To address this problem we are working with Brillouin microscopy, which is an emerging technology that utilizes light-sound scattering to characterize 3D material stiffness with diffraction limited resolution without requiring physical access, allowing characterization in otherwise inaccessible regions including the interior of cells or within the lens of eyes. However the signal size is very small as light-sound scattering is a weak process, which leads to poor sensitivity that necessitates very long acquisition times, making Brillouin microscopy difficult to apply in most experiments. We have recently developed a new method to measure the small signal with improved sensitivity in order to improve the speed and precision.
We are looking for a highly motivated student to further develop the Brillouin microscopy technology and translate it into biomechanics research. Specifically, this project involves
Setting up optical systems
Programming hardware control software to automate operation
Develop signal processing to extract useful parameters from the noisy data
Theoretically relating the measured mechanical properties of hydrogels to the underlying structure
Experimentally validate the system with controlled hydrogels
Use the microscope to characterize stiffness variations within and around cells in 3D matrix
This is an interdisciplinary research project and the successful applicants should be prepared to work across disciplines with people from different backgrounds. The project is led primarily by Dr Michael Taylor and in collaboration with Prof. Alan Rowan. Dr Taylor is an optical physicist and be involved in the day to day experiments. The successful applicant will take a hands-on role in both the technology development and then translating the technique into biomechanical experiments.
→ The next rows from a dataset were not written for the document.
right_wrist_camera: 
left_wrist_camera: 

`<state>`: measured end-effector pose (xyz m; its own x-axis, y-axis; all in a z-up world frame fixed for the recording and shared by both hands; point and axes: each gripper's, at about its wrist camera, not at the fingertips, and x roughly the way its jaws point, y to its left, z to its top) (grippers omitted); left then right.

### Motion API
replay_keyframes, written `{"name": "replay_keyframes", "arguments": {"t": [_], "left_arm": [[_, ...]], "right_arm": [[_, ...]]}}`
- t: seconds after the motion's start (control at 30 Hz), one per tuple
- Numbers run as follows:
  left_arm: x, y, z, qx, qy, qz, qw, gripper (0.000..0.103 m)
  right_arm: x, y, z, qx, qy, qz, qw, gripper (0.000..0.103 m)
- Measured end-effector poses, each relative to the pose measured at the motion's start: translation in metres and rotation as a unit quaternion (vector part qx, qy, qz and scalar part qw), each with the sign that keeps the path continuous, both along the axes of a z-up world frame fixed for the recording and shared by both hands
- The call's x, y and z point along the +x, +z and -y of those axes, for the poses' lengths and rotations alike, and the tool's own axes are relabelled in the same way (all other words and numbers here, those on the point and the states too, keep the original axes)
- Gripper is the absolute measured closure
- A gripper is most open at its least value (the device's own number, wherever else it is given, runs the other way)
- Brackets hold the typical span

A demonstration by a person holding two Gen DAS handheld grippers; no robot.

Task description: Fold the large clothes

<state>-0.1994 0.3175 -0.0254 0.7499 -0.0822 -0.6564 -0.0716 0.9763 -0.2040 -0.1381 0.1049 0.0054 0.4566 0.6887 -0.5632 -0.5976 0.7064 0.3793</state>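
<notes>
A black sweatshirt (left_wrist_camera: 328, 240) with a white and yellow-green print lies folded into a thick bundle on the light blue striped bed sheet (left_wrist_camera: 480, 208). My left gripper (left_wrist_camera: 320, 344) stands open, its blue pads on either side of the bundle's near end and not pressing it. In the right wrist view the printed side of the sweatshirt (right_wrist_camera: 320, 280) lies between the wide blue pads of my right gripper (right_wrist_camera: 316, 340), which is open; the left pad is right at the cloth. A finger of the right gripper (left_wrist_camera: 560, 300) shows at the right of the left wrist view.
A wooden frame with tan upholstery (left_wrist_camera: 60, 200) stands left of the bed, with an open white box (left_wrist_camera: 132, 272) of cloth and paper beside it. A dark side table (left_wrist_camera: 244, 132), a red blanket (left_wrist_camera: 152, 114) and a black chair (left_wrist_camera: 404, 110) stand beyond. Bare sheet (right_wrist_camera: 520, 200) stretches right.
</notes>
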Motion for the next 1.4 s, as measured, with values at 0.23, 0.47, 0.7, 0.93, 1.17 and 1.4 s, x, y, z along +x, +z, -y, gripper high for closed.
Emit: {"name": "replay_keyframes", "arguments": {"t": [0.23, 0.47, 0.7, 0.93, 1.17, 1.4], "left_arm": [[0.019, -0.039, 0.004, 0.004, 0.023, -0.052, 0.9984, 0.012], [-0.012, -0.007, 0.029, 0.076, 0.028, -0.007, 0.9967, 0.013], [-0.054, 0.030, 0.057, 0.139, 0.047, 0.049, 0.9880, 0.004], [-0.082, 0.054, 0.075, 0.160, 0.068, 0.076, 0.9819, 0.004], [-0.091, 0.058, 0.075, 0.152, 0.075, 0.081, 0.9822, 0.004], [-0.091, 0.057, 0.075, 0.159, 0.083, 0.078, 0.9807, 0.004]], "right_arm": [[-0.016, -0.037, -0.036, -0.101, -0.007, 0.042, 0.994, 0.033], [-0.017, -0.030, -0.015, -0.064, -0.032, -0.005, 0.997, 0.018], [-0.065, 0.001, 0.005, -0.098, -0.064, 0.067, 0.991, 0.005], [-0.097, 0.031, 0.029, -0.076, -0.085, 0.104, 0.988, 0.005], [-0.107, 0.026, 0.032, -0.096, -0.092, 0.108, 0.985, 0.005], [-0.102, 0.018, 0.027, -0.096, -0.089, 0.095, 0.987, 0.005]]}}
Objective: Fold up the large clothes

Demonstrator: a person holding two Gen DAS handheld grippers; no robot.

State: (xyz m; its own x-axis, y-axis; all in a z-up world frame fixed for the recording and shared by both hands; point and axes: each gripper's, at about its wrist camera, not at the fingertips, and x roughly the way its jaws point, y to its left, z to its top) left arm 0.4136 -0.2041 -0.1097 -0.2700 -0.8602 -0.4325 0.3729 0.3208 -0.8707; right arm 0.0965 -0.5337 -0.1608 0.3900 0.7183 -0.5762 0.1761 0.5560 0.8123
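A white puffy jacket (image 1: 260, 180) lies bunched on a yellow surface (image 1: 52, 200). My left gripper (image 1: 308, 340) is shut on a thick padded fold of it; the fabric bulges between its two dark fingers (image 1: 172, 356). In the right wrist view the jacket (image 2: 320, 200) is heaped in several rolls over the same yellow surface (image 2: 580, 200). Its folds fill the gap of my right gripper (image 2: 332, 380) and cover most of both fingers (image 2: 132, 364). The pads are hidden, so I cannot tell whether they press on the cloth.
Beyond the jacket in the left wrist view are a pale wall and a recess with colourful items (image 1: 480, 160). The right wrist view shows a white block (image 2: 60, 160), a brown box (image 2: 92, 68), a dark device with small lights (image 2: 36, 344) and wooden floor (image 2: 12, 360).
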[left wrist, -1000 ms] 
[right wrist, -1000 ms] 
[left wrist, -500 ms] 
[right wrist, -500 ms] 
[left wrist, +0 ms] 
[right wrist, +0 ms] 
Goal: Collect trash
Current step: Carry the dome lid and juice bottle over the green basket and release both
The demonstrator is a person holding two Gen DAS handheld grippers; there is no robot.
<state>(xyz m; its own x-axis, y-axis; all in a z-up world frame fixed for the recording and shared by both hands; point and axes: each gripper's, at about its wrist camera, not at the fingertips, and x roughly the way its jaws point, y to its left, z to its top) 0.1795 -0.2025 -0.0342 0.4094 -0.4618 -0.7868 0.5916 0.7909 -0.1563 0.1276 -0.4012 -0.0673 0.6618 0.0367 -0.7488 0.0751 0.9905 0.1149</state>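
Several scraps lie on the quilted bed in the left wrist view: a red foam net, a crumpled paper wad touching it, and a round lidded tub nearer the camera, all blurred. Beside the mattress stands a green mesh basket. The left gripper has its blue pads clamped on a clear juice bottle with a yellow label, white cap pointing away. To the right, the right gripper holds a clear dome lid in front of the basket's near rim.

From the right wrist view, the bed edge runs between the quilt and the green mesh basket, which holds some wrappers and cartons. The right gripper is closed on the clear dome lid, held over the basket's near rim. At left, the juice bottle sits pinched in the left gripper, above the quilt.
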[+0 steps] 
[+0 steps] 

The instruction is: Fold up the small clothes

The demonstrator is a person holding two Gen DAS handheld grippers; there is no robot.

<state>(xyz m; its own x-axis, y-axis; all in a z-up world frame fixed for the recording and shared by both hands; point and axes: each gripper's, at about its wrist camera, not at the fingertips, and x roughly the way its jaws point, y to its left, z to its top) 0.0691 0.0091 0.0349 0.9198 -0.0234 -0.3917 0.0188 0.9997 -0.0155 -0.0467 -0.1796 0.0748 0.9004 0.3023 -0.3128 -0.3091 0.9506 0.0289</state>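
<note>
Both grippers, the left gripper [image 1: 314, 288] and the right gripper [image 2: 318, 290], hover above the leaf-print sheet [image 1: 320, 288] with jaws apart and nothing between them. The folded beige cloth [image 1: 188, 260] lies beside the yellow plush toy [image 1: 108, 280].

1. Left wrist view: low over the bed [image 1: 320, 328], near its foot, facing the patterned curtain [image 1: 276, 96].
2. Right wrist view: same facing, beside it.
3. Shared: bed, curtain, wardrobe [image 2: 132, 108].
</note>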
Students will be supported to present their outcomes at meetings and conferences to enhance their knowledge, receive wider feedback and network in the fields of optics and biomechanics. This innovative project which develops novel techniques for biomechanical imaging is in an emerging area of research, and is expected to generate high impact publications.
Expressions of interest are invited from outstanding and enthusiastic Australian and international graduates with a First-Class Honours, or equivalent qualifications through a relevant Masters degree. Candidates will have a background in physics or engineering. Some programming experience is required. Experience and interest in the following areas is an advantage: optics, instrument design, programming hardware control software, use of LabVIEW, signal processing, finite element modelling, and biomechanics.
Applicants must fulfil the PhD admission criteria for the University of Queensland, including English language requirements, and demonstrate excellent capacity and potential for research. Demonstration of research ability through publication output in peer reviewed international journals is desirable.
For further information on the Basis of Admission to a UQ research higher degree, please visit http://www.uq.edu.au/grad-school/our-research-degrees
. Successful applicants must accept and commence within 6 months of receiving an award.
Prospective students will be provided with assistance to apply for a scholarship. Domestic students will be expected to apply for an APA or equivalent scholarship, while international students will be expected to apply for UQ scholarships for international students for stipend and tuition support.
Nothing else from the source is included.